En une fraction de seconde, il y a un an, sa vie a basculé. Celle de toute sa famille également : ses trois enfants, petits-enfants, son compagnon. Dans la nuit du 19 au 20 octobre 2024, après une première partie de soirée dans un bar, Rachel Le Ny et une de ses amies décident de poursuivre la soirée dans la plus grande discothèque de Bretagne : le Tremplin à Montauban-de-Bretagne. À 54 ans, cette habitante de Médréac (Ille-et-Vilaine) se voit refuser l’entrée en raison d’une « alcoolémie trop importante ». « J’avais bu trois bières. Mon taux était de 0,78 g par litre de sang soit 0,39 mg par litre d’air. » Le ton monte. Les deux quinquagénaires s’agacent. Insultes, doigts d’honneur…

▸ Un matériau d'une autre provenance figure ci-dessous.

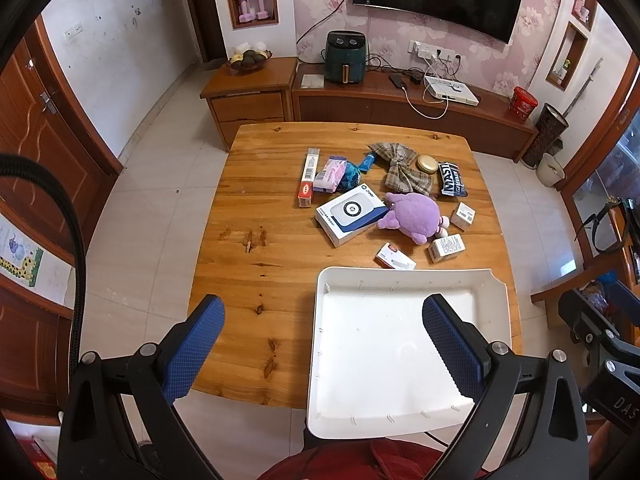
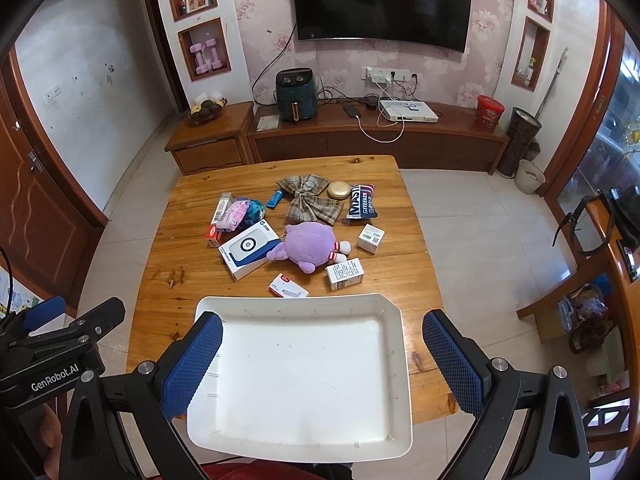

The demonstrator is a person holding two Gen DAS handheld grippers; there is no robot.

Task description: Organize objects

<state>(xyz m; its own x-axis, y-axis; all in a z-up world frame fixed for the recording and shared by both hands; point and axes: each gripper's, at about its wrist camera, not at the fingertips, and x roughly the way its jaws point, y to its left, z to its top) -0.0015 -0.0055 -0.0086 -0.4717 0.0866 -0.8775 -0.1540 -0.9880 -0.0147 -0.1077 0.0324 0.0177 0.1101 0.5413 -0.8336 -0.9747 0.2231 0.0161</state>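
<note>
A white tray (image 1: 400, 276) (image 2: 300, 302) lies empty at the near edge of the wooden table (image 1: 264, 200) (image 2: 176, 256). Beyond it lie a purple plush toy (image 1: 416, 214) (image 2: 310, 242), a white and blue box (image 1: 350, 212) (image 2: 248, 250), a plaid bow (image 1: 404, 170) (image 2: 312, 196), a gold tin (image 1: 427, 164) (image 2: 341, 191), a dark snack packet (image 1: 452, 179) (image 2: 362, 202), a toothpaste box (image 1: 308, 176) (image 2: 218, 216) and small cartons (image 1: 446, 247) (image 2: 345, 274). My left gripper (image 1: 324, 344) is open above the near table edge. My right gripper (image 2: 322, 360) is open above the tray. Both are empty.
A low wooden TV cabinet (image 1: 400, 108) (image 2: 372, 140) with an air fryer (image 1: 346, 56) (image 2: 296, 94) stands behind the table. A tiled floor (image 1: 152, 208) surrounds the table. A wooden chair (image 2: 560, 296) stands to the right.
</note>
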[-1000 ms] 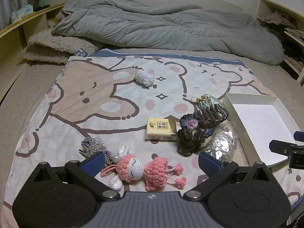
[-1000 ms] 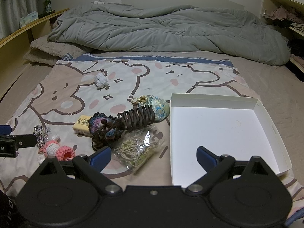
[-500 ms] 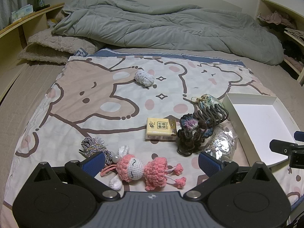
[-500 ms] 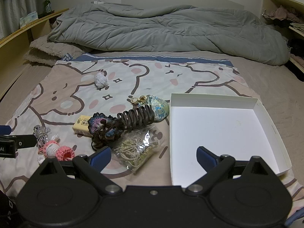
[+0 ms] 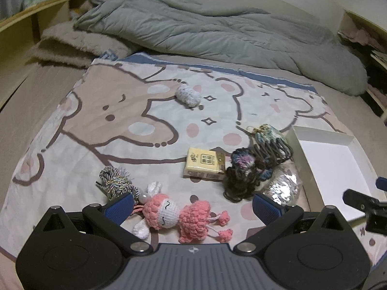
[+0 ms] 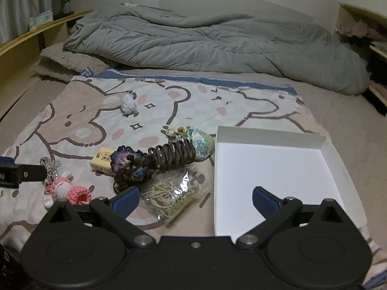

D’après les faits exposés lors d’une première audience, fin juin 2025, le patron de la discothèque descend pour « calmer le jeu ». Une discussion agressive démarre entre Rachel et « Mike », le patron. Le reste de l’altercation se passe hors champ des caméras de vidéosurveillance. À 00 h 59, les caméras captent une main qui donne une claque. Rachel Le Ny s’écroule par terre. Inanimée. Sa tête heurte le sol. Que s’est-il passé entre ses deux moments ? Mike a reconnu avoir donné la claque mais explique que Rachel venait de lui donner un coup de pied à l’entrejambe. Contacté, celui-ci n’a pas donné suite à nos sollicitations. L’affaire, pour laquelle le patron est poursuivi pour violences volontaires ayant entraîné mutilation ou une infirmité permanente, a été renvoyée pour jugement en avril 2027. Le tribunal préfère attendre une année supplémentaire, le temps d’obtenir le bilan de santé consolidé de la quinquagénaire.

ITT provisoire de plus de 100 jours

« Ma mère a d’ores et déjà une ITT provisoire de plus de 100 jours, rappelle Ludwig Touanel, le benjamin de la fratrie. Elle a eu de multiples fractures à la tête, une hémorragie cérébrale, des fractures ouvertes… On verra ce qu’il ressort de cette audience mais on a failli perdre notre mère. Depuis, elle n’est plus du tout comme avant. Elle s’est renfermée sur elle-même. Ne parle presque plus, elle est dans la lune, elle est fatiguée et dort beaucoup. Pour nous aussi, c’est dur. On s’est relayés à son chevet pendant des mois pour la stimuler. On a aussi géré tout le côté administratif et avancé d’énormes frais. C’est compliqué. »

Assise aux côtés de ses fils, Rachel parle peu. La quinquagénaire ne se souvient de rien. Trou noir. Hospitalisée entre la vie et la mort pendant deux jours en soins intensifs à Pontchaillou, elle a ensuite été soignée une semaine en soins continus, puis trois semaines en neurologie. La quinquagénaire ne reconnaissait mêmes pas ses propres enfants. « On a accroché nos photos sur le mur avec nos prénoms », souffle Kylian Touanel.

Après Pontchaillou, Rachel a été transférée au pôle de rééducation de Saint-Hélier à Rennes où elle est hospitalisée depuis un an. Aujourd’hui en ambulatoire, trois fois par semaine. Ses journées sont rythmées par des rendez-vous avec l’ergothérapeute, kinésithérapeute, psychologue, etc. « Mon bras droit ne bougeait pas, dit simplement Rachel. Ça va mieux. Mais ma jambe, ça reste difficile. J’ai du mal à monter des marches. »

Retrouver du travail

Le prochain combat de Rachel ? Obtenir de nouveau son permis de conduire qui a été suspendu par la préfecture suite aux graves séquelles neurologiques. Il lui faudra aussi retrouver un travail. « On est en train de monter un dossier RQTH, pour qu’elle soit reconnue comme travailleuse handicapée », ajoute Kylian. Il lui faudra aussi espérer retrouver le goût et l’odorat qu’elle a complètement perdus. Quant à la surdité de son oreille droite ? « Ça ne semble pas s’améliorer. » Kylian et Ludwig se désolent : « Notre mère ne sera plus jamais comme avant. » Rachel, elle, continue de sourire à ses fils.